Introduction: Thiopurine drugs, what are widely used medications for the treatment of inflammatory bowel diseases (IBD), have remarcable adverse effects like myelosuppression, leading to life threatening complications (severe infection or bleeding). Thiopurine methyltransferase (TPMT) plays a significant role in the metabolism of thiopurine drugs. Low TPMT activity in body is associated with pathological thiopurine drug metabolisms, overproduction of cytotoxic metabolites and myelosuppression. Methods: A purpose of our study was to compare TPMT enzyme expression analysis in patients with ulcerative colitis (UC) and Crohn's disease (CD) who are using azathioprine therapy with patients who have not yet begun this therapy. A prospective pilot study included 20 patients (55% female n=11 and 45% male n=9) having an age ranging from 22 to 79 years. All participants where admitted to Pauls Stradins Clinical university hospital (Riga, Latvia) from January 2017 to May 2017. All included patients received standard treatment of 5-ASA, steroid or azathioprine; leucocyte level was no lower than 4 x 109/L. The expression of TPMT in each blood sample was determined using ELISA (MyBioSource, USA) method. Results: All patient was previously diagnosed with IBD and now was admitted to hospital because of IBD exacerbation. 70 % of patients (n=14) was diagnosed with UC, 30 (n=6) with CD. 75% (n=15) of patients had not previously received azathioprine. 15% (n=3) had received azathioprine therapy, but stopped using it because of negative side effects like dyspepsia, acute pancreatitis, rash or exacerbation symptoms. 10% (n=2) was still receiving azathioprine therapy.
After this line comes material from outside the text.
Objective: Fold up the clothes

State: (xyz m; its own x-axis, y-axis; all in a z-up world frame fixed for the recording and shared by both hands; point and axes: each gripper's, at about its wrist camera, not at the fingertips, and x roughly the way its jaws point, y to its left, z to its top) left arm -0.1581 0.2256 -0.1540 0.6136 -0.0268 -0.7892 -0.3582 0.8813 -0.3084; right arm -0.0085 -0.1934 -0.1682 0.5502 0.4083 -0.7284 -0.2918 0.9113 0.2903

Patients TPMT expression was in the range of 1.4 to 50 U/mL. All respondents were divided into the three TPMT enzyme activity groups. Activity of TPMT was low (< 5.5 U/mL) in 10% (n=2), intermediate (5.6-15.5 U/mL) in 5% (n=1) and normal/high (>15.6 U/mL) ir 85% (n=17) of patients. Conclusion: The results of this study confirmed the important role of the TPMT enzyme activity in the therapeutic drug monitoring. 15% of examined patients had decreased TPMT activity. Further studies in combination with TPMT genotype analysis are necessary for additional evaluation of treatment risks.